The company I founded just hit 25 employees and I just got finished spending a couple quarters trying to ignore management because it seemed cooler to have no structure, and working on a project in hero mode because I got over-excited about it... wish it had come out 6 months ago :)
- Have 1 piece of paper with 3-12 month goals that you look at every day
- Have a tool/paperstack/book? for each day of these goals? Can you expand on this?
- Have a tool/paperstack/book? for each employee? Can you expand on this?
I'm working on my own method similar to this and I'm just curious about your preference of paper vs. book vs. tools.
Thanks in advance! Micah
These 2.5 months have been very interesting and being from the other part of the world I don't have access to these kind of people and information.
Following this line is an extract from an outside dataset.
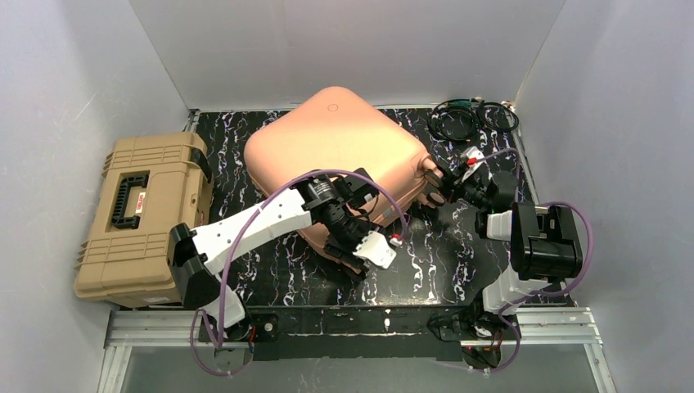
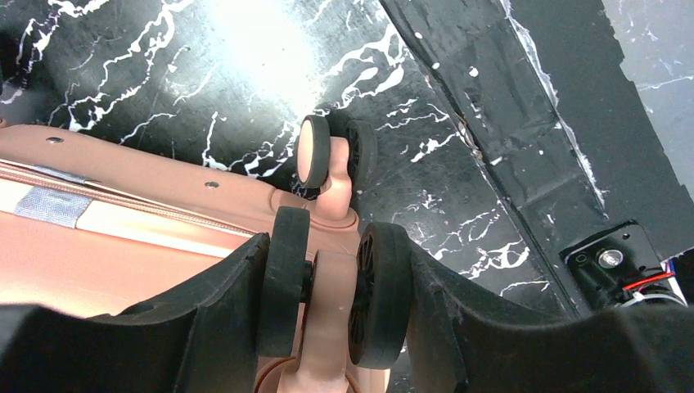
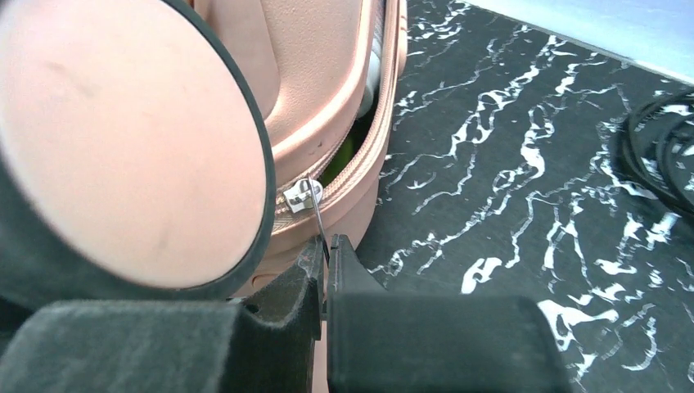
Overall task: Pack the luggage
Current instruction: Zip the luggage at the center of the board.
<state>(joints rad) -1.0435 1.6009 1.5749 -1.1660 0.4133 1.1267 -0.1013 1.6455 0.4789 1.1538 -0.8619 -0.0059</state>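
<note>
The luggage (image 1: 335,139) lies flat, lid down, in the middle of the worktop (image 1: 425,262), just beside a tan toolbox (image 1: 139,213). The left jaws are clamped on 1 twin wheel (image 2: 282,278) at its near corner, probably to keep the shell from sliding. The right jaws are pressed together on the thin zipper pull (image 3: 315,217) at the right edge, where the seam is not yet zipped. I judge that closing the zipper is the step in hand.
</note>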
The people I know and hang out who have created companies have revenues of a couple of millions when they have something "big", surely not billions.
I hope one day to be also part of the YC family
Here are 42 quotes I picked up from the lecture that I've published here: https://medium.com/@RajenSanghvi/42-quotes-from-sam-altman-o...
P.S. I've somewhat religiously been watching/taking notes from these lectures since they started. I really agree with a lot of the comments here, that it's been a very practical lecture series with lots of tactical advice that you can directly apply to your startup (as opposed to high level strategy discussions). Thanks to YC and Sam for putting this together.
The whole lecture series is great addition to startup community and will be useful for founders everywhere for years to come.
For some of the work, e.g., trademarks, I would suggest getting those filed earlier than "later-stage". Similarly for the bookkeeping, tax planning and taxes, accounting, employee benefits, stock planning, where to put the intellectual property to lease back to the operating business, etc.
Altman suggested each year, for the first 10 years, assign another 3-5% of the stock to employees. That sounds generous and like it would create one heck of an internal fight for stock.
Once an apparently wise adviser told me, "Never give stock to an employee who doesn't contribute directly to earnings.".
For some more on leadership and culture, also draw from the AVC.com blog user JLM's contributions and links, often back to JLM's Web site, at Fred Wilson's blog AVC.com. JLM has long been the most popular contributor to that blog.
Altman seemed to want a fairly strict organizational hierarchy. He recognized that too little hierarchical organization can be bad but was not clear on just how much a good hierarchy should do.
A strict hierarchy can lead to a lot of goal subordination (where a middle manager works for their own interests largely against the interests of the company), process and formality over reality and progress, fighting with people down the hall instead of against problems inside the company or competitors outside, arrogance, fear that any effort at innovation could have a lot of downside with nearly no chance of upside, fear that good success could lead to jealousy and attacks from above, narrowly just managing the existing business with no interest in progress for new business directions or even for the existing business, etc.
For how to get work done and evaluate employees outside of just a strict hierarchy, I'm entertaining borrowing from other work. E.g., when someone sees a problem, find a likely person, or for a really big problem a person and some assistants for a team, and (a) have them investigate and write a paper and give a presentation describing the problem, its importance, etc. If continue, then (b) have them do some research and write a paper, etc., on proposed solutions and give a presentation. (c) If continue, then have them write a paper, etc., planning the implementation of the solution. (d) If continue, then have them write a paper on the implementation with budgets, other resources, milestones, quality control, due dates, progress reporting, etc. (e) If continue, then have them proceed as in (d).
At employee evaluation time, look at the papers and, especially, the completed projects.
I definitely intend to get the transcript and slides. Apparently Altman has learned a lot, somewhere, in his own start-ups, watching YC start-ups, somewhere.